+++ Dataset extract +++
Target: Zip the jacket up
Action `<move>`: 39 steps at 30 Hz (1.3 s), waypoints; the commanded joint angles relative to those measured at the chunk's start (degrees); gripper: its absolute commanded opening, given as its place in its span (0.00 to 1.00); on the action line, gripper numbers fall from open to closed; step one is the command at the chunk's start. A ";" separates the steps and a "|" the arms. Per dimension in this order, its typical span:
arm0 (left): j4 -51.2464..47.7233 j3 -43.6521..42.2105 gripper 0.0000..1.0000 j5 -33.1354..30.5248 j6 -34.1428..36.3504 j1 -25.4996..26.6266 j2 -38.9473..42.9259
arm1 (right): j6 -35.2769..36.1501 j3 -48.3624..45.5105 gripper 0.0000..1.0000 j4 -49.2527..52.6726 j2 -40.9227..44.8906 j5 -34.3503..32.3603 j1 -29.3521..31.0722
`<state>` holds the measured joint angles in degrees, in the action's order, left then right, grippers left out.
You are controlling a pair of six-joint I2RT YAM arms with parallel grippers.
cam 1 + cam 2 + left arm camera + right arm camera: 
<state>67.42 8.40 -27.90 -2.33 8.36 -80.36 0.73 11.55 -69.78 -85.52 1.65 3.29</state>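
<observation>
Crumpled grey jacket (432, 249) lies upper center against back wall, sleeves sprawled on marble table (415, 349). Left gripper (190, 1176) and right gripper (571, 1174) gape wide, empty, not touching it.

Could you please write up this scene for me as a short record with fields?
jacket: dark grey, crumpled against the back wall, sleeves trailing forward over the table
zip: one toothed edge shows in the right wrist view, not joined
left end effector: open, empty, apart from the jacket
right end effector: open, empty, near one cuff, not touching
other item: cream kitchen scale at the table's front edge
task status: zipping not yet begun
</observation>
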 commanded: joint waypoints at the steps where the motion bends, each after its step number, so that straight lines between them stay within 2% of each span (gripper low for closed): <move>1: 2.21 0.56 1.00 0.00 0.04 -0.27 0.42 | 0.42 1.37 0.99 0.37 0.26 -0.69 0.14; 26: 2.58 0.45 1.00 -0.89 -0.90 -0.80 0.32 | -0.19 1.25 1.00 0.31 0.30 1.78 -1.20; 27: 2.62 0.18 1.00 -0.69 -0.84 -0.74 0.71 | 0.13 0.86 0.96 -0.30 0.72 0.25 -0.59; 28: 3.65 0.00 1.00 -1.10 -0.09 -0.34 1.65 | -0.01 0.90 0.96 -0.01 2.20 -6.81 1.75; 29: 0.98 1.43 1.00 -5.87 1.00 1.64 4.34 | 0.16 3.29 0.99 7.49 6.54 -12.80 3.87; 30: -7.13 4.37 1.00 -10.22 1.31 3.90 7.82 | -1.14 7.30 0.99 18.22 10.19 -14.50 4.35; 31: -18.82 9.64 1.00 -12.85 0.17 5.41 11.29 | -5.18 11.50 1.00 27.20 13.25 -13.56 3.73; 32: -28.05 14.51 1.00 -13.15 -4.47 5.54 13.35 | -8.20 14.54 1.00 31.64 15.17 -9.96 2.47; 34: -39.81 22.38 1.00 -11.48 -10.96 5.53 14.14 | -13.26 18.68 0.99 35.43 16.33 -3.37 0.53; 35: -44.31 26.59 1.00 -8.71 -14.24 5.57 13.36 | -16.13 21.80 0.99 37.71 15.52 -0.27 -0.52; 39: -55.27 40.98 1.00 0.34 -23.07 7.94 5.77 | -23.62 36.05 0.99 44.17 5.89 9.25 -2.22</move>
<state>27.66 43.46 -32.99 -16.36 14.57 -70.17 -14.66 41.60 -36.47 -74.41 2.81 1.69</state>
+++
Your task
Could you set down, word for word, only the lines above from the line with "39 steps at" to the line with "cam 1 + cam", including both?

Answer section
Action `<move>`: 39 steps at 30 Hz (1.3 s), waypoints; the commanded joint angles relative to those measured at the chunk's start (degrees); gripper: its absolute commanded opening, given as its place in its span (0.00 to 1.00); on the action line, gripper numbers fall from open to closed; step one is the command at the chunk's start. A ";" separates the steps and a "|" the arms. Per dimension in this order, its typical span:
arm0 (left): j4 -51.2464..47.7233 j3 -43.6521..42.2105 gripper 0.0000..1.0000 j5 -33.1354..30.5248 j6 -34.1428..36.3504 j1 -25.4996..26.6266 j2 -38.9473..42.9259
arm1 (right): j6 -35.2769..36.1501 j3 -48.3624..45.5105 gripper 0.0000..1.0000 j4 -49.2527..52.6726 j2 -40.9227..44.8906 j5 -34.3503..32.3603 j1 -29.3521..31.0722
`<state>` holds the measured joint angles in degrees, in the action's order, left then right, grippers left out.
You are controlling a pair of six-joint I2RT YAM arms with parallel grippers.
cam 1 + cam 2 + left arm camera + right arm camera: 

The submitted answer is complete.